The Chinese electric car manufacturer Xpeng has presented its business figures for the third quarter of 2021. Sales from July to September rose to around 5.72 billion yuan (around 800 million euros), but the net loss also increased to just under 1.59 billion yuan (around 220 million euros).

Xpeng delivered 25,666 electric cars during the period, setting a new quarterly record and representing increases of 199.2 per cent over the corresponding period in 2020 and 47.5 per cent over the second quarter of 2021. As a result, sales climbed 187.4 per cent over Q3/2020 to the said 5.72 billion yuan. However, as the bottom line between July and September continued to be outweighed by expenses, Xpeng posted a net loss of 1.59 billion yuan, a good 70 per cent more than the same period in 2020 and the second quarter of 2021.

On deliveries, Xpeng only specified that the 25,666 vehicles sold included 19,731 units of the P7 sedan, a new quarterly record and a 71.2 per cent increase from 11,522 units in the second quarter of 2021. The rest of the sales were ergo G3 copies. This is because the company, founded and led by He Xiaopeng, currently offers only two models, the G3 electric SUV and the P7 electric sedan, with revised models of the G3 being marketed under the G3i name since September. The third model, the P5, has already been presented but has only been delivered since the end of October. Thus, it does not yet play a role in the Q3 statistics.

Also mentioned in the annual report, Xpeng’s physical sales and service network consisted of a total of 271 shops in 95 cities as of 30 September (up from 200 shops in 74 cities as of 30 June). The charging network with Xpeng-branded devices comprised 439 stations in 121 cities at the end of the third quarter (compared to 231 charging stations in 65 cities as at 30 June).

Xpeng cites a gross margin of 14.4 per cent for the third quarter (compared to 4.6 per cent in Q3/2020 and 11.9 in Q2/2021) as two other measures of the company’s financial status. In addition, cash reserves are said to be 45.3 million yuan as of 30 September, equivalent to about 6.3 million euros – compared to 35.3 million yuan as of 31 December 2020 and 32.9 million yuan as of 30 June 2021.

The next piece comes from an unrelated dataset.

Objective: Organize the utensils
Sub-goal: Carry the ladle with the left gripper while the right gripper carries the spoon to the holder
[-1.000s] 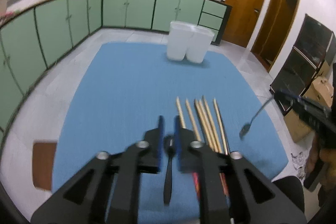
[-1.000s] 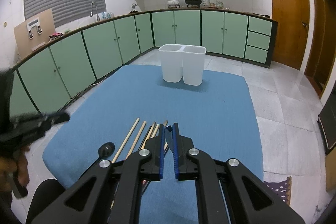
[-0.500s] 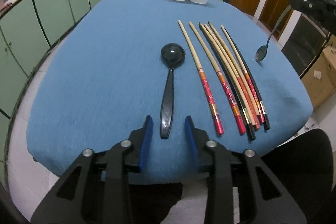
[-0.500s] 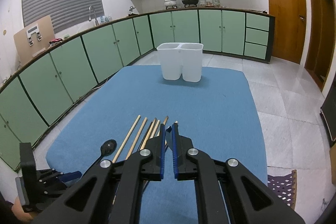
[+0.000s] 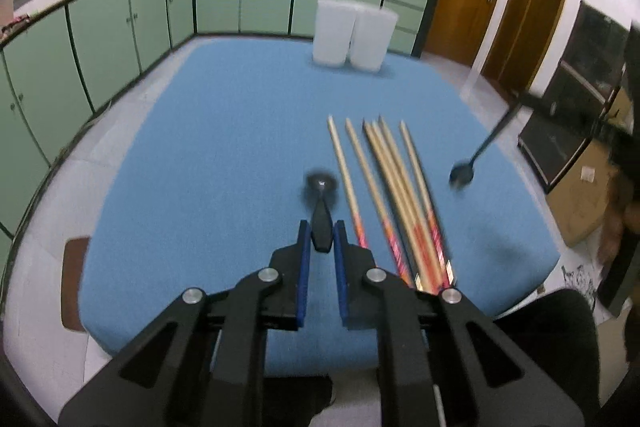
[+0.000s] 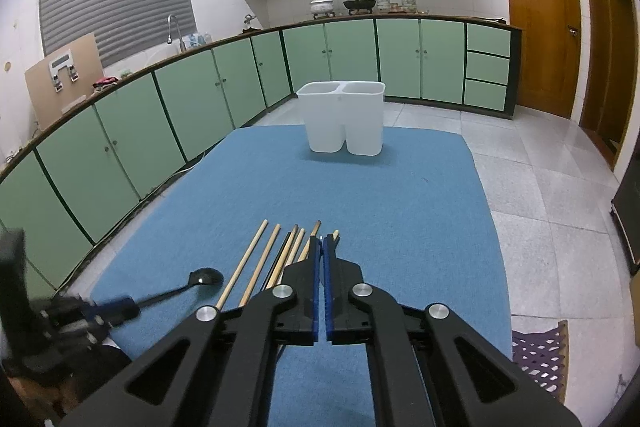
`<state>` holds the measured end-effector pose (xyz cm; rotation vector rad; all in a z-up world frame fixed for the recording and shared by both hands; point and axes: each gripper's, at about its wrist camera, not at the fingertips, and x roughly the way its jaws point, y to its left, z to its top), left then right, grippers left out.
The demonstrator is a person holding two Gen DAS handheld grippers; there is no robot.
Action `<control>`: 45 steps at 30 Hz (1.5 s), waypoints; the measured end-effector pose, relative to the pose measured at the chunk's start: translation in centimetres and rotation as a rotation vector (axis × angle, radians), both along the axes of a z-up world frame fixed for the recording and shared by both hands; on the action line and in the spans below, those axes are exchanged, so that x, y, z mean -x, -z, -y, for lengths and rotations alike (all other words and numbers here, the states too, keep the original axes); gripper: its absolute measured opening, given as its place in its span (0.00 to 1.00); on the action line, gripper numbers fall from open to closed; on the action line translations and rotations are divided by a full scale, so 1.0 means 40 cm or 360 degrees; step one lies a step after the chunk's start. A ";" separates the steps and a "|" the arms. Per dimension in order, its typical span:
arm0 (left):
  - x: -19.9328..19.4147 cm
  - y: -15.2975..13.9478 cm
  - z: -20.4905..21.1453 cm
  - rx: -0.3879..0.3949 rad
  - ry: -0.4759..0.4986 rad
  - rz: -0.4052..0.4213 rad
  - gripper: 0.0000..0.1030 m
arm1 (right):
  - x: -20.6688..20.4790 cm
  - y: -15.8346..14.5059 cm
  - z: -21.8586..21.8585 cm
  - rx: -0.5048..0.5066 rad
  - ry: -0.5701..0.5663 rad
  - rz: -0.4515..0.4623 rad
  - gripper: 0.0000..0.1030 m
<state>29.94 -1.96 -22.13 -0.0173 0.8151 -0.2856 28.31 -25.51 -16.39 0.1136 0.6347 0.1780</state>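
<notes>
A black spoon (image 5: 321, 205) lies on the blue table cloth (image 5: 224, 131); its handle end sits between the fingers of my left gripper (image 5: 321, 235), which is shut on it. The spoon also shows in the right wrist view (image 6: 188, 287), held at its handle. Several wooden chopsticks (image 5: 384, 187) with red ends lie side by side to the right of it. My right gripper (image 6: 322, 247) is shut on a metal spoon (image 5: 466, 171), which hangs bowl down over the cloth's right side. A white two-compartment holder (image 6: 344, 119) stands at the far end.
Green cabinets (image 6: 160, 115) run along the left and back. Wooden doors (image 6: 536, 19) are at the right. A cardboard box (image 5: 580, 203) and a dark cabinet (image 5: 580, 99) stand on the floor to the right of the table. A brown stool (image 5: 74, 283) is at the left.
My left gripper has moved forward over the black spoon's handle and shut on it. The right gripper has kept hold of the metal spoon and stayed over the chopsticks.
</notes>
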 end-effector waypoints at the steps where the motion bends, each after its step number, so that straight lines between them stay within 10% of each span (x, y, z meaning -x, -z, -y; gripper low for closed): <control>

Meanwhile, Xpeng is also working to scale its production. In August, the manufacturer announced plans to bring its existing plant in Zhaoqing to an annual production capacity of 200,000 vehicles. At the beginning of August, Xpeng said it had already started building another plant in Wuhan, which will have an annual capacity of 100,000 electric cars. In addition, a third plant has been under construction in Guangzhou since September 2020. When the currently announced construction projects are completed, Xpeng would have a capacity of 400,000 vehicles per year.

Incidentally, Xpeng followed up with a new model announcement just last week: The G9 is to become the fourth model after the G3, P7 and P5. Promoted as a “smart SUV flagship”, the estate-like BEV is the first Xpeng model designed from the outset not only for the Chinese market but also for international markets. The Xpeng G9 uses Xpeng’s recently announced 800-volt platform with silicon carbide technology. However, the company did not yet provide detailed information on the drive and the time of market launch.